Die Worte sind ihm abhanden gekommen. Die Worte, und noch schlimmer die Noten. Die Musik, die stets sein Leben war, erschließt sich Robert Schumann nicht mehr – es ist die schlimmste Folge der Syphilis, unter deren Ausbruch der Komponist in den letzten Jahren seines Lebens leidet. Ausgerechnet er, das große Genie der Romantik, versinkt in einer Irrenanstalt in Endenich unaufhaltsam im Wahnsinn, gepeinigt von Tönen in seinem Kopf, die nicht zu ihm sprechen und ihm so die Hölle auf Erden bereiten.
Diese geschundene Seele hat Peter Härtling 1996 in seinem Roman „Schumanns Schatten“ beschworen und ihr den Pfleger Tobias Klingelfeld zur Seite gestellt, der als Erzähler fungiert und der
gebrochenen Existenz mit Mitleid begegnet. Nun haben Schauspieler Matthias Brandt und Klangkünstler Jens Thomas aus dieser biographisch verzerrten, aber dennoch eindringlichen Geschichte eine
musikalische Lesung geschaffen, die unter die Haut geht. Mit ihrer „Krankenakte Schumann“ waren Sie nun auch in der Reihe „Quatsch keine Oper“ in Bonn zu erleben.

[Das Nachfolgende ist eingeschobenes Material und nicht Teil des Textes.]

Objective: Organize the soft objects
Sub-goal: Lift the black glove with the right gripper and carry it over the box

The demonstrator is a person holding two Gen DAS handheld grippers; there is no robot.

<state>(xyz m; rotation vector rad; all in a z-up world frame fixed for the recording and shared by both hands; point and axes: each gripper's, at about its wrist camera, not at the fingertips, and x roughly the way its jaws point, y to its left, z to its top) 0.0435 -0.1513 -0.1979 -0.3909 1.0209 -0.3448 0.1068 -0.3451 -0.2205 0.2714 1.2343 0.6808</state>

Zugegeben, ein wenig unausgewogen ist die Handlung des 90-minütigen Programms schon, zumindest wenn man Wert auf historische Genauigkeit legt – und gerade in der Bundesstadt, in der Schumann
einst seinen Lebensabend verbrachte, wird darauf natürlich durchaus Wert gelegt. So irritiert es durchaus, dass Schumann in den ausgewählten Passagen keine lichten Momente zugestanden werden. Im
Rahmen dieser Inszenierung ist er der gefallene Meister, all seiner Talente beraubt, ersetzt durch ein sabberndes Zerrbild mit entzündetem Auge, dessen Exkremente genauer betrachtet werden als
der Mann, der sie ausscheidet. Und ja, so mag es damals gewesen sein, in den schlimmen Phasen zwischen 1854 und 1856. Dass der historische Schumann allerdings durchaus auch klare Momente hatte,
Spaziergänge machen durfte, mit seinen Kindern und Verlegern korrespondierte und zumindest zeitweilig komponieren konnte, verschweigen Brandt und Thomas ebenso wie die Besuche von Freunden wie
Bettina von Arnim oder Johannes Brahms, die der Komponist in Endenich empfing. Es passt nicht ins Konzept, das ohnehin nur am Rande an Fakten interessiert ist, sondern vielmehr das Leiden eines
der ganz großen Künstler jener Zeit nachvollziehen will und dafür auf eine dreigeteilte Kraft vertraut, der sich keiner entziehen kann und die sich alles erlauben darf: Der poetischen Wucht Peter
Härtlings, dem musikalischen Wahnwitz Jens Thomas' und der sprachlichen Intensität Matthias Brandts.
Brandt und Thomas haben sich in den vergangenen Jahren ohnehin den Ruf erarbeitet, in ihren Lesungen tief in die menschliche Psyche vorzustoßen und ihr Publikum mit auf die Reise in die Schatten
zu nehmen. Sie haben den Schrecken von „Die Vögel“ erlebbar gemacht, haben Norman Bates („Psycho“) fast schon sympathisch erscheinen lassen und schließen nun mit der „Krankenakte Schumann“ auf
ähnlich hohem Niveau daran an. Phantastisch, wie sie die Sogwirkung der Textvorlage noch zu steigern wissen: Thomas erweist sich einmal mehr als virtuoser Pianist, der eindrucksvoll wüten kann
und im nächsten Moment überaus feinfühlig Schumann zitiert, während er gleichzeitig kichert und gackert, wispert und schreit, greint und zischt, die Personifikation all jener Stimmen, die der
Komponist in seinem Wahn zu hören glaubt und die in der Oper eine bemerkenswerte Geräuschkulisse entstehen lassen; und Brandt ist so großartig wie eh und je, sowohl Schumann als auch dem Pfleger
Klingelfeld verbunden, dessen Beschreibungen der Halluzinationen und Zornausbrüche seines Schützlings der 58-Jährige mitunter geradezu herauswürgen muss und die gerade dadurch eine besondere
Qualität erhalten. Am Ende ist das Publikum denn auch zu Recht erschlagen, erschöpft, erschüttert – und euphorisch angesichts einer Lesung, wie sie nur selten erlebt werden darf. Kein Wunder
also, dass das Erfolgsduo auch in Zukunft nach Bonn kommen wird. Ein Termin für 2021 ist nach Angaben von Organisatorin Rita Baus bereits in Planung.